Weekly Links

By Danny Hirschel-Burns

Cornelis Verbeeck, "A Naval Encounter between Dutch and Spanish Warships," 1620. Via the National Gallery of Art.

Cornelis Verbeeck, “A Naval Encounter between Dutch and Spanish Warships,” 1620. Via the National Gallery of Art.

In a wide-ranging essay in the London Review of Books, Owen Bennett looks out at ISIS’ organizational history. He argues that while ISIS’ brutality has gained them supporters, it is also politically dangerous — “Every time a jihadi movement has won power it has lost popularity by failing to give the people what they want: peace, security and jobs.” In the same publication, veteran reporter Patrick Cockburn paints a vivid portrait of how ordinary Iraqis are reacting to ISIS’ advance. Stathis Kalyvas examines what we do and do not know about ISIS, arguing its modus operandi is more revolutionary than Islamic. Finally, Barak Mendelsohn comments on ISIS’ attempts to position itself within jihadi circles and the global Muslim community.

The Palestinian Authority, Israel and Hamas all have a great deal to lose from spiraling violence, and while it may be in each player’s interest to avoid escalation, a compromise may be hard to find. Hamas’ new rockets, the M-302, provide the group a greatly increased range, but are also wildly inaccurate. IDF officials claim the rockets were smuggled into Gaza sometime last year.

Marc Lynch takes on the tough question of ethical scholarship, and specifically what the responsibilities of political scientists are when studying the Middle East. Jay Ulfelder wrote a short response piece.

Sixty-seven women escaped from Boko Haram after being kidnapped in mid-to-late June.

The war in Ukraine has been repeatedly described as a “phony war”, and Foreign Policy’s most recent dispatch describes a similar scenario. Rebels clinging to a ‘People’s Republic’ are holed up in Donetsk after a Ukrainian army advance.
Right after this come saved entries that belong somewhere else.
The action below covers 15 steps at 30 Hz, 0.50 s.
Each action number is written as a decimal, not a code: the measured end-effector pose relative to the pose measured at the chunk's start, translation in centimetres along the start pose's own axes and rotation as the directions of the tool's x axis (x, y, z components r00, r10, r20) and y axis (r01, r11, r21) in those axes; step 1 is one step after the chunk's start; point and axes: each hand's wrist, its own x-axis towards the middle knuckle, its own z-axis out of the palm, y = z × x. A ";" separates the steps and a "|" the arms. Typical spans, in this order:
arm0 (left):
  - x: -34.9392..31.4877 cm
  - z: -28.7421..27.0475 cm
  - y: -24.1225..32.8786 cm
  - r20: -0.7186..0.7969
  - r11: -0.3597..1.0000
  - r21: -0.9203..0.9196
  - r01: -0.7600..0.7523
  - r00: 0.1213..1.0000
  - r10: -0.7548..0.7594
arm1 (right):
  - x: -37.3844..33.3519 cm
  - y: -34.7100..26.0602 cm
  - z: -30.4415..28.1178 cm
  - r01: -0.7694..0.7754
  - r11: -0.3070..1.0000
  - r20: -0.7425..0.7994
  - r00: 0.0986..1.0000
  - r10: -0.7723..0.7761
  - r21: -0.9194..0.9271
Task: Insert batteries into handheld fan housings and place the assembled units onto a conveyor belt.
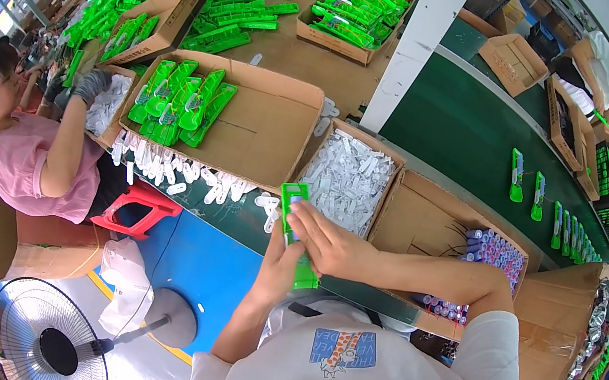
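"Green, long, narrow plastic casing (295, 190): where is it?"

"Between both bare hands, by the near edge of the dark green table (244, 230). The left hand (275, 270) grasps it; the right hand (336, 250) lays its fingers over it."

"And around?"

"Just beyond, a brown cardboard box (389, 196) of small white plastic pieces (347, 173). Right of that, another cardboard box (414, 218) with purple cylinders (496, 256). Left, a shallow cardboard tray (275, 122)."
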 end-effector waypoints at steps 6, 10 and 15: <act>0.2 -0.5 -1.0 0.038 0.937 -0.349 0.024 0.999 -0.011 | -1.3 4.6 0.7 -0.210 0.540 0.027 0.944 0.328 0.815; 0.0 -0.5 -1.1 -0.022 0.906 -0.422 0.002 1.000 -0.012 | -1.6 10.0 3.4 -0.596 0.783 0.163 0.802 0.574 0.176; -0.2 0.2 -2.7 0.067 0.890 -0.454 0.050 0.998 -0.022 | -1.3 10.2 4.5 -0.504 0.837 0.205 0.861 0.466 0.213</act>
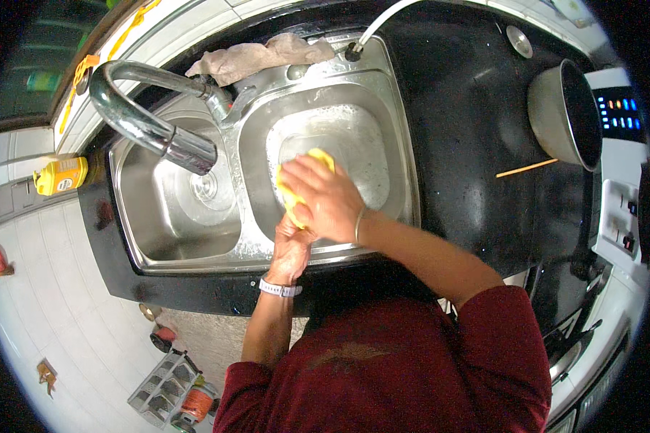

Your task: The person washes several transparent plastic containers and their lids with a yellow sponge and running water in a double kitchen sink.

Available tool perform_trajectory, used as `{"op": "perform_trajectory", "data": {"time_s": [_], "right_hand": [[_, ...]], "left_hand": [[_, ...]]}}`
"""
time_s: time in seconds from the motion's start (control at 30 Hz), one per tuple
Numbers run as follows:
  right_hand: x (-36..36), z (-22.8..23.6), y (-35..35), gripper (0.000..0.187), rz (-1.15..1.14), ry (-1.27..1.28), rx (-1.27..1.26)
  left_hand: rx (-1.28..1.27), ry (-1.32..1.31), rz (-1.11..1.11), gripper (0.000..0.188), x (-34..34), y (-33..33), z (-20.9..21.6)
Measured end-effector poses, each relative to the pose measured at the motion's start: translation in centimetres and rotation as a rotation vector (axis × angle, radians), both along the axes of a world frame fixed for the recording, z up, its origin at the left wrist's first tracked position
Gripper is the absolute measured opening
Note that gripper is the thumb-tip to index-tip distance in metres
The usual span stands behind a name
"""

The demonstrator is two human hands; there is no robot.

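Observation:
Over the right basin (357, 155) of a steel double sink, my two hands are together. My right hand (325, 198) lies on top, slightly blurred, its fingers pressed over a thin yellow sponge (321, 156). The sponge's edges show beyond the fingers and along the left side of the hand. From below, my left hand (292, 252) meets it, a pale watch band on the wrist. Its fingers are mostly hidden under the right hand and sponge, so what they hold is unclear. Soapy water with foam stands in the basin beneath.
A chrome faucet (141, 126) arches over the left basin (152, 216). Behind the sink lies a crumpled cloth (263, 59). On the black counter (469, 123), right, are a metal pot (552, 115), a thin stick (525, 169) and a small round lid (518, 41). A yellow bottle (61, 175) stands left.

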State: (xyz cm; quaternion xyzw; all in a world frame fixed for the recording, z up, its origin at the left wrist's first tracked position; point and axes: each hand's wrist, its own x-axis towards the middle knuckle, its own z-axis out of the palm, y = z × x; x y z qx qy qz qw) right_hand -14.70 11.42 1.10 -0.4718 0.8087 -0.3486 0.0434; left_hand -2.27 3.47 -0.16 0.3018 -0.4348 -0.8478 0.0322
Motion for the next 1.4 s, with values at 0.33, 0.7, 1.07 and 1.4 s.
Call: {"op": "perform_trajectory", "data": {"time_s": [0.33,0.7,1.07,1.4], "right_hand": [[1.1,0.1,-1.2,0.036,-0.094,0.016,-0.043],[-2.6,-4.6,-4.5,0.03,0.089,-0.136,-0.104],[2.7,-8.5,-0.9,0.02,-0.093,-0.712,0.053],[-0.9,-13.1,-6.6,0.041,-0.125,-0.658,-0.106]], "left_hand": [[-0.193,-0.069,-0.092,0.031,-1.3,-1.2,1.3],[0.034,-0.054,0.016,0.033,0.0,-2.5,0.8],[0.098,-0.067,0.159,0.033,1.0,-2.9,1.8],[0.093,-0.027,0.088,0.034,0.2,-3.4,2.3]]}}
An uneasy calm pervades, but the future is highly uncertain.

The South Sudanese Minister of the Interior announced that violators of Juba’s nighttime curfew will be shot on sight: “It is only witches who move at night.”

James P. Rudolph outlines how humanitarians gather political will, ultimately arguing for an advocacy strategy that focuses less on awareness-raising and more on shaping global institutions.

What’s the problem with activists describing themselves as “revolutionaries”?

Patricia Vieira on the numerous issues with identifying “women and children” as a distinct category in conflict.

In Uganda dozens were killed after attacks on government buildings by the shadowy ADF militia. Somewhat relatedly, if recent defectors from the LRA are to be believed, then Joseph Kony hasn’t been seen in years. (Via Rachel Strohm.)